ANDRÉ BORGES
BRASÍLIA, DF (FOLHAPRESS)
O vice-presidente da República e presidente do Conselho Estratégico da Câmara de Comércio Exterior (Camex), Geraldo Alckmin, iniciou nesta sexta-feira (1º) uma consulta aos membros do conselho para obter autorização para que o Ministério das Relações Exteriores (MRE) possa acionar o sistema de resolução de disputas da Organização Mundial do Comércio (OMC) contra os Estados Unidos.
Esse procedimento é uma formalidade antes de apresentar uma queixa oficial contra os EUA, contestando as tarifas de 50% aplicadas sobre as exportações brasileiras.
A consulta ficará aberta até as 14h de segunda-feira (4) e deverá ser respondida pelos membros do conselho, que incluem, além de Alckmin, ministros como Rui Costa (Casa Civil), Fernando Haddad (Fazenda), Simone Tebet (Planejamento) e Alexandre Silveira (Minas e Energia), além de secretários executivos ligados às políticas econômicas, industriais, comerciais e de relações exteriores.
A autorização tem o suporte de um parecer técnico-jurídico da Advocacia-Geral da União (AGU). Se aprovada, será a resposta oficial do Brasil à ação unilateral dos EUA, protegendo as regras do comércio internacional e os interesses econômicos do país.
De acordo com informações da Folha de S.Paulo, o Brasil está pronto para formalizar a reclamação após o aval do Itamaraty. O país apresenta argumentos firmes e entende que, mesmo com a paralisação da última instância da OMC, os EUA ainda são membros e possuem outros interesses discutidos na organização.

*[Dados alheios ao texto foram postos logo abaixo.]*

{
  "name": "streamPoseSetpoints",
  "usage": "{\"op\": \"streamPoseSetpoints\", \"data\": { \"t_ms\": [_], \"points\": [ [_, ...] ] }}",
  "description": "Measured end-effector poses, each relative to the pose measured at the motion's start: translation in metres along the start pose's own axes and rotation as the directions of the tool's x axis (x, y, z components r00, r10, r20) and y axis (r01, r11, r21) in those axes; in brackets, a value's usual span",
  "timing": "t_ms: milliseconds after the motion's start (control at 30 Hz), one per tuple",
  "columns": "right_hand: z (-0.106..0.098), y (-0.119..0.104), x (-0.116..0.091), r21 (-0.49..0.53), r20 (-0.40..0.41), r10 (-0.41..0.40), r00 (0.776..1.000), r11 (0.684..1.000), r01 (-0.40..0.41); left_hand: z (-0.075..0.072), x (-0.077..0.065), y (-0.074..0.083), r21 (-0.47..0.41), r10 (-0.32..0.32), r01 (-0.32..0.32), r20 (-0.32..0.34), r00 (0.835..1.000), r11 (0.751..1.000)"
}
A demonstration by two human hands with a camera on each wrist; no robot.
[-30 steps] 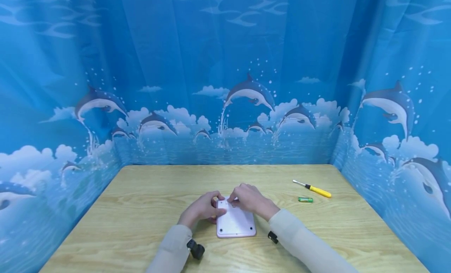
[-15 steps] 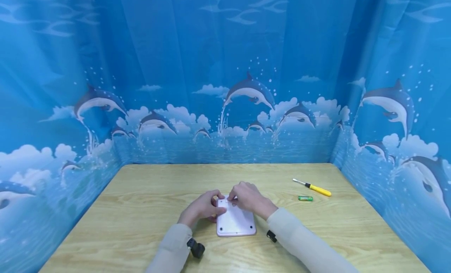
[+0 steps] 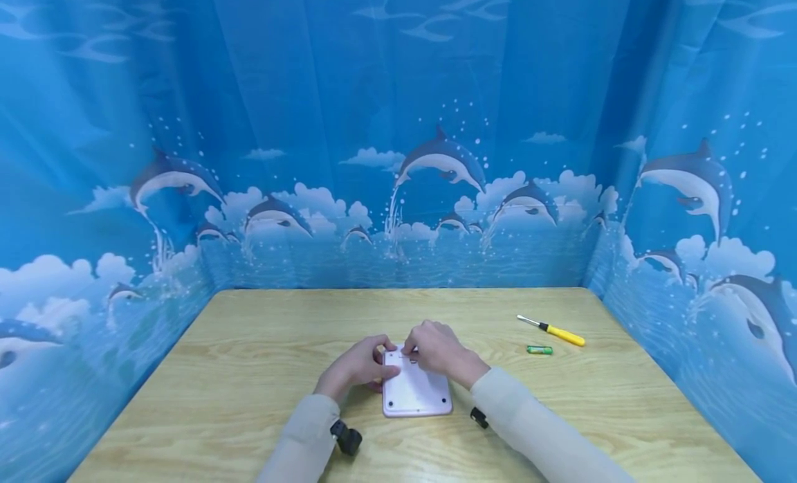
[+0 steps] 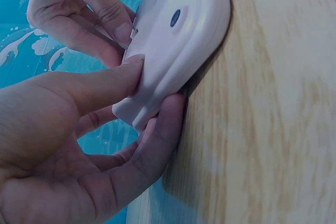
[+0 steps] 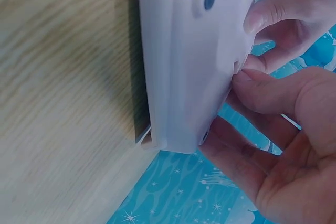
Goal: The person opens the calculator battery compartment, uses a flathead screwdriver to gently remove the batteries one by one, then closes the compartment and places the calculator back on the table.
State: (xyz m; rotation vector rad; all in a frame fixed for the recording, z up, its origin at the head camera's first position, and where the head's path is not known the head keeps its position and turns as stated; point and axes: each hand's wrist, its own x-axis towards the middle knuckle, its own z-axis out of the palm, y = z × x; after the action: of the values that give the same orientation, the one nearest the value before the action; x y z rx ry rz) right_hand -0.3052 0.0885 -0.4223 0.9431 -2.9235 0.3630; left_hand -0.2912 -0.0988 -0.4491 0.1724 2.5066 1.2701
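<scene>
A pale pink calculator lies with its back up on the table, round dark feet showing near its corners. My left hand grips its left side, the thumb on the back and the fingers round the edge and underneath. At the far end my right hand bends over the back. Its thumb and index finger pinch the small battery cover, which is mostly hidden by the fingers. In the left wrist view the right thumb presses right at a small notch, close to the left thumb.
On the right of the table lie a green battery and, just behind it, a screwdriver with a yellow handle. A blue dolphin curtain encloses the wooden table at the back and sides.
Both hands keep nearly the same place on the calculator. Only a slight shift of the right hand and forearm shows.
</scene>
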Motion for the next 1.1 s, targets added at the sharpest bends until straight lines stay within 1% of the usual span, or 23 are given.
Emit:
{"op": "streamPoseSetpoints", "data": {
  "t_ms": [267, 533, 833, 967, 1100],
  "points": [
    [-0.0009, -0.0025, 0.0018, -0.057, -0.013, -0.041, 0.999, 0.998, 0.04, -0.0003, 0.0005, -0.0011, 0.017, 0.009, -0.009, -0.007, 1.0, 1.0],
    [-0.0023, -0.0056, 0.0018, -0.05, -0.003, -0.019, 1.0, 0.999, 0.019, -0.0006, 0.0, -0.0004, 0.01, 0.012, -0.011, -0.007, 1.0, 1.0],
    [-0.0009, -0.0059, 0.0035, -0.104, -0.024, -0.069, 0.997, 0.992, 0.066, 0.0018, 0.0001, -0.0007, -0.009, -0.008, 0.008, -0.013, 1.0, 1.0],
    [-0.0009, -0.0064, 0.0041, -0.106, -0.026, -0.064, 0.998, 0.992, 0.061, 0.0021, 0.0009, -0.0004, -0.014, -0.014, 0.014, -0.02, 1.0, 1.0],
    [-0.0017, -0.0061, 0.0032, -0.093, -0.024, -0.051, 0.998, 0.994, 0.048, 0.0016, 0.0009, -0.0001, -0.023, 0.002, -0.002, -0.009, 1.0, 1.0]
  ]
}}
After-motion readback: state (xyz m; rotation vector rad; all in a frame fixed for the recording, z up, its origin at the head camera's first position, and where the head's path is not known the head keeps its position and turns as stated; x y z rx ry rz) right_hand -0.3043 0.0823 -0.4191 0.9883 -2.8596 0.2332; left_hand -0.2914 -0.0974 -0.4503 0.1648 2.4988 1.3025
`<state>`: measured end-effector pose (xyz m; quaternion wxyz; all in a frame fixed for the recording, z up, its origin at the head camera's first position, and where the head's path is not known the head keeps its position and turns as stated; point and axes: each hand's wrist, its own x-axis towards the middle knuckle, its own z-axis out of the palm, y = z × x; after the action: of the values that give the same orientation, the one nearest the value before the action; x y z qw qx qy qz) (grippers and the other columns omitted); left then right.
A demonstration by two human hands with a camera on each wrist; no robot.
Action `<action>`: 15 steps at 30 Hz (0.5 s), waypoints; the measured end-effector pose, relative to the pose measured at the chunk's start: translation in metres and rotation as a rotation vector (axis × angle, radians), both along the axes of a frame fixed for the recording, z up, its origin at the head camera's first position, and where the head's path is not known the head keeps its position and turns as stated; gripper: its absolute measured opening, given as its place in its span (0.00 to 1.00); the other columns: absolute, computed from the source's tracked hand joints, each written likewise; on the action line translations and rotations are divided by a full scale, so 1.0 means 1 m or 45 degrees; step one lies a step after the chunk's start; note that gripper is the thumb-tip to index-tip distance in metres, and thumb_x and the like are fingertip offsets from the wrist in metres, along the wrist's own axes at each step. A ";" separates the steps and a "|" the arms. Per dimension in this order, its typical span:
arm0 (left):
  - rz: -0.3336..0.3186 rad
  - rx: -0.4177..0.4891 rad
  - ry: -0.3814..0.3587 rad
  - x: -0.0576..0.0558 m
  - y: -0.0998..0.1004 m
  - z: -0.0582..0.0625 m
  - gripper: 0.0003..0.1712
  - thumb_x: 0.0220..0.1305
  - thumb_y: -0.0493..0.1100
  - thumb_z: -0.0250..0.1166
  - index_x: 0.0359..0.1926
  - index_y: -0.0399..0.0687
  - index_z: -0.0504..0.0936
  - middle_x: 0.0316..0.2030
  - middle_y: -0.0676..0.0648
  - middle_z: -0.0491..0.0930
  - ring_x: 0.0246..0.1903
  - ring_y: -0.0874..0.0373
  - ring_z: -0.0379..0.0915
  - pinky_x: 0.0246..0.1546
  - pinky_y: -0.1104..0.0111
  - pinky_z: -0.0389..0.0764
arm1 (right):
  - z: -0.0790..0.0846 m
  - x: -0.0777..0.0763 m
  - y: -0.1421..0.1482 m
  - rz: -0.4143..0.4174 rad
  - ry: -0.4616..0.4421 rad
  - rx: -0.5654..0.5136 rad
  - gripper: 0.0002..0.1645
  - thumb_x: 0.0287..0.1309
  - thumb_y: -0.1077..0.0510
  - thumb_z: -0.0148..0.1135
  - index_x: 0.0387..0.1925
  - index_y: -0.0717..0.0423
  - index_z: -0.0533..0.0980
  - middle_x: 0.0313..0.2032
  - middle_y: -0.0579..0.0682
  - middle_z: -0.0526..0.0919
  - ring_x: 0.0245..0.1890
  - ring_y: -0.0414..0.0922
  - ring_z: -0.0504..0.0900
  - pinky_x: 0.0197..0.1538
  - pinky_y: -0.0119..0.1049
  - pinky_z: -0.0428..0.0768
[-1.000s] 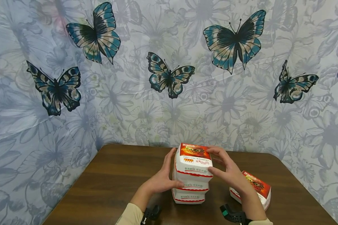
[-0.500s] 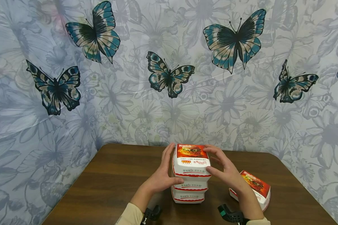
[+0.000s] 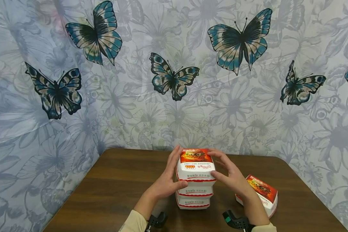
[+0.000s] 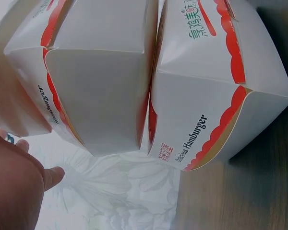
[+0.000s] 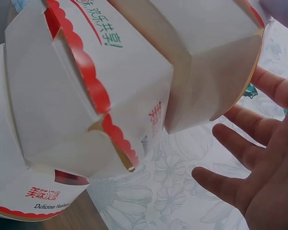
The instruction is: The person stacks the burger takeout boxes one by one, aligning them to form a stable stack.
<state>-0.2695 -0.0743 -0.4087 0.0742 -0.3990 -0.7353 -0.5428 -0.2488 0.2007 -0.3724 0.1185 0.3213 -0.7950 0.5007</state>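
Between the two hands stands a stack of white burger boxes, with a red burger picture on the top burger box (image 3: 196,166). Two lower boxes show below it, one a middle burger box (image 3: 195,190). My left hand (image 3: 165,185) is at the stack's left side, thumb in front, fingers stretched along the side; in the left wrist view, its visible fingertips are off the box walls. With thumb and forefinger, my right hand (image 3: 230,177) holds the top box's right side. In the right wrist view, its other fingers (image 5: 235,148) spread out beside the box.
Another burger box (image 3: 262,193) lies at an angle on the brown wooden table (image 3: 119,174), right of the stack and partly behind the right forearm. A butterfly-patterned cloth (image 3: 133,122) hangs behind the table.
The top burger box has shifted slightly left and now sits straighter over the lower ones. My right hand has moved left with it; my left hand has hardly moved.
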 end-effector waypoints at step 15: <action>-0.017 -0.015 -0.048 -0.001 0.001 -0.001 0.64 0.55 0.75 0.65 0.80 0.64 0.38 0.79 0.58 0.24 0.78 0.47 0.21 0.67 0.29 0.47 | -0.002 -0.002 0.002 0.040 0.005 -0.013 0.35 0.63 0.65 0.60 0.70 0.47 0.63 0.75 0.54 0.59 0.73 0.28 0.56 0.63 0.70 0.63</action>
<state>-0.2700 -0.0733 -0.4101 0.0544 -0.3941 -0.7371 -0.5464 -0.2511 0.2026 -0.3743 0.1139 0.3341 -0.7871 0.5059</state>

O posicionamento do Itamaraty, que fundamenta a consulta proposta por Alckmin, faz críticas severas às tarifas impostas pelos EUA.

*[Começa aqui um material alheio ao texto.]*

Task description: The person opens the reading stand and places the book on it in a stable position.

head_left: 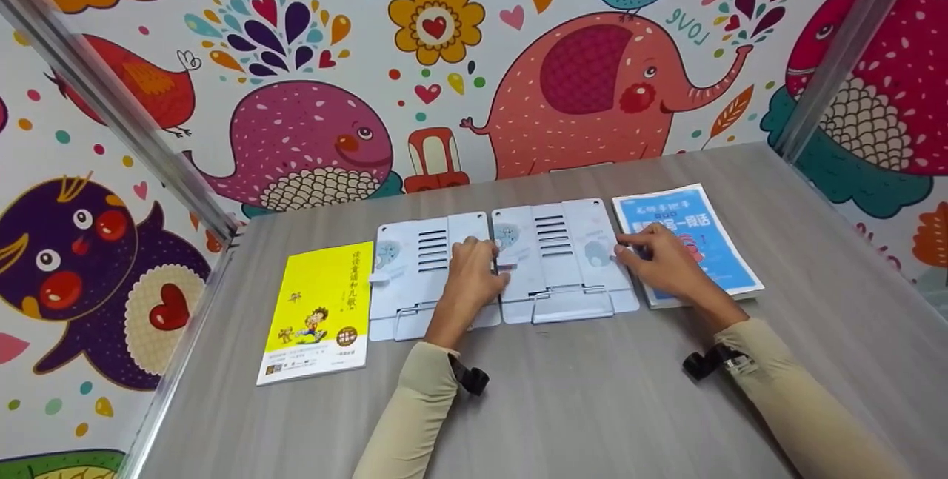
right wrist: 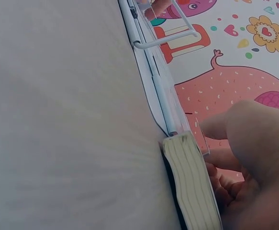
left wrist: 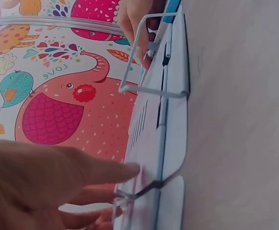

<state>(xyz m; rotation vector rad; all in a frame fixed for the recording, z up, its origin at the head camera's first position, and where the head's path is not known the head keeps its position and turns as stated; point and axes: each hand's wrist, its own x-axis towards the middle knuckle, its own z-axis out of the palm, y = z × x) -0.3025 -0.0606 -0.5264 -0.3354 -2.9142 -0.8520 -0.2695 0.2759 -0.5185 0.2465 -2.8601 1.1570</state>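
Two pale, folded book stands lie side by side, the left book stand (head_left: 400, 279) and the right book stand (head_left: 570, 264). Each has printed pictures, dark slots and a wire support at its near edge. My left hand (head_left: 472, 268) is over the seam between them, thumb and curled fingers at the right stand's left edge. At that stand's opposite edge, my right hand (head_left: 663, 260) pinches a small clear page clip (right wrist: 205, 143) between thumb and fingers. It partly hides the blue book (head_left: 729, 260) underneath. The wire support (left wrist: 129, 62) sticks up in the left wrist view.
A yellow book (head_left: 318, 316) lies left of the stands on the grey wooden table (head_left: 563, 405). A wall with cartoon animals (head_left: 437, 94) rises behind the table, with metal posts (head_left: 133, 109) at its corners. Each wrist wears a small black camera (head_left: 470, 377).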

O documento acusa o governo norte-americano de exceder a esfera comercial ao justificar a taxa de 50% com motivos políticos internos brasileiros. “A justificativa para a tarifa de 50% é insustentável”, afirma o Itamaraty. “É uma medida discriminatória, sem base técnica ou respaldo nos procedimentos regulares de defesa comercial.”
O texto aponta que os EUA ultrapassam os limites tarifários acordados com os membros da OMC e afirmam que essa ação prejudica o equilíbrio construído ao longo de décadas de negociações multilaterais, colocando em risco a estrutura global do comércio.

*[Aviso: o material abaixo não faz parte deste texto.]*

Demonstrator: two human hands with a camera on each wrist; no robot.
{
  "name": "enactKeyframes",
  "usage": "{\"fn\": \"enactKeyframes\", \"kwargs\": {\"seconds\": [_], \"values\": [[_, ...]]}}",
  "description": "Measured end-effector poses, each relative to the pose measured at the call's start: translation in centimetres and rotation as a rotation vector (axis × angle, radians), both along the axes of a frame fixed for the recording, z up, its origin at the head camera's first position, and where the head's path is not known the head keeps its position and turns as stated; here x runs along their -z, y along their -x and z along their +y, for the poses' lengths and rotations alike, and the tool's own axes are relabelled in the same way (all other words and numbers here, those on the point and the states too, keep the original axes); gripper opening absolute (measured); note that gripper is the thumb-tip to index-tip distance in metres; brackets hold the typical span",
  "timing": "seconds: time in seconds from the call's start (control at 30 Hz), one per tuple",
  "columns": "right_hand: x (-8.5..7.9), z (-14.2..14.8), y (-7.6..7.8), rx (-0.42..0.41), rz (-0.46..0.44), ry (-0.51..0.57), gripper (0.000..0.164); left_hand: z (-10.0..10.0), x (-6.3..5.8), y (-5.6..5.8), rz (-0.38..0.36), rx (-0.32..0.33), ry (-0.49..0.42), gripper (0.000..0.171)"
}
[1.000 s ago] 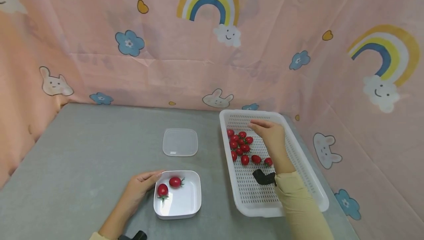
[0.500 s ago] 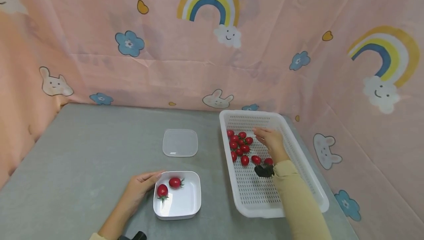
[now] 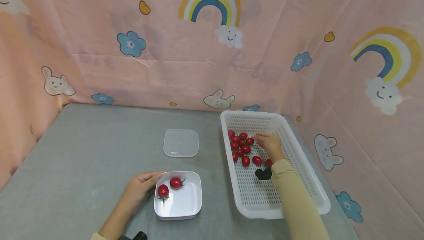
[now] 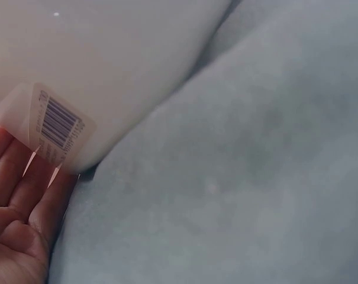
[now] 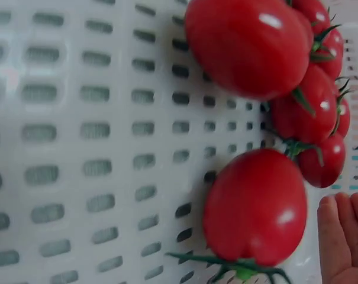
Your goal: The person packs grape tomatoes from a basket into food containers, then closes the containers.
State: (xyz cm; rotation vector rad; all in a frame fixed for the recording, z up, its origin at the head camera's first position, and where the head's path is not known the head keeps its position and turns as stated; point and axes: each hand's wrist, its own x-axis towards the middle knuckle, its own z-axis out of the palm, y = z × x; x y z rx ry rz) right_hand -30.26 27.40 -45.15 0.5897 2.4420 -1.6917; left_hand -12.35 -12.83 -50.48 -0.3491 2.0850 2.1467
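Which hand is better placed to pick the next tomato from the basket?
The right hand, I think: it is over the basket, close to the tomatoes there. The left hand touches the white box, away from the basket.

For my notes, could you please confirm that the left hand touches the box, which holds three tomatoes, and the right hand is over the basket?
The count is wrong: the head view shows two tomatoes in the box. The left hand touches it, and the right hand is over the basket.

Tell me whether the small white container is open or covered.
Open: two cherry tomatoes show inside the white container, and what looks like its translucent lid lies apart on the table.
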Motion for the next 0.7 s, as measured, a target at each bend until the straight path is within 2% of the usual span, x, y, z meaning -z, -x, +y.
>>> {"fn": "enactKeyframes", "kwargs": {"seconds": [0.07, 0.23, 0.43, 0.7], "values": [[0.2, 0.1, 0.0, -0.016, -0.003, -0.012, 0.054, 0.0, 0.0, 0.0, 0.0, -0.001, 0.0, 0.033], [0.9, 0.3, 0.0, -0.074, -0.027, -0.144, 0.057, 0.0, 0.2, 0.0, 0.016, 0.008, -0.014, 0.033], [1.5, -0.4, 0.0, -0.07, 0.015, -0.245, 0.053, -0.2, 0.5, 0.0, 0.044, 0.033, -0.031, 0.035], [1.1, -1.1, -0.2, -0.081, 0.065, -0.333, 0.048, 0.0, 0.5, 0.1, 0.02, 0.004, -0.025, 0.033]]}}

O governo também critica o uso de medidas unilaterais e políticas pelos EUA, que mencionam o ex-presidente Jair Bolsonaro. “A justificativa citada na carta de 9 de julho de 2025 dos EUA vai além da esfera comercial, mencionando alegações como falta de liberdade nas eleições brasileiras, perseguição política ao ex-presidente Jair Bolsonaro e decisões do Supremo Tribunal Federal (STF)”, diz o documento.
Ao optar pelo sistema de solução de disputas da OMC, o Brasil reforça seu compromisso com o comércio internacional multilateral e submete questões jurídicas à avaliação da instituição.
Além do Ministério das Relações Exteriores, outras pastas como Fazenda, Desenvolvimento e Indústria, Agricultura, Planejamento, Gestão, Minas e Energia, Defesa e Casa Civil também manifestarão suas posições.
O acionamento do mecanismo da OMC exige votos favoráveis conforme a legislação que regula a política comercial externa, dentro da Camex, definida por decretos e resoluções federais.
O MRE só pode iniciar o processo na OMC com aprovação expressa do Conselho Estratégico da Camex.
Com a autorização, o MRE poderá enviar imediatamente um pedido formal de consultas ao governo dos EUA e ao Secretariado da OMC, etapa inicial diplomática que dura até 60 dias, para buscar uma solução direta.
Se essa fase não resultar em acordo, o Brasil pode solicitar a formação de um painel arbitral, dando início à fase contenciosa, que envolve julgamentos, recursos, possíveis sanções e decisões que criam jurisprudência internacional.
O Brasil já recorreu ao sistema de solução de disputas da OMC em outras ocasiões contra grandes potências como União Europeia, Canadá e Estados Unidos.
Em 2022, o país acionou os EUA em uma disputa sobre algodão, alegando que os subsídios americanos distorciam preços internacionais e prejudicavam produtores brasileiros.
A OMC reconheceu o Brasil e, após anos, autorizou o país a retaliar os EUA em até US$ 829 milhões, encerrando o conflito com um acordo em que os EUA se comprometeram a pagar US$ 300 milhões ao Brasil e a revisar seus programas agrícolas.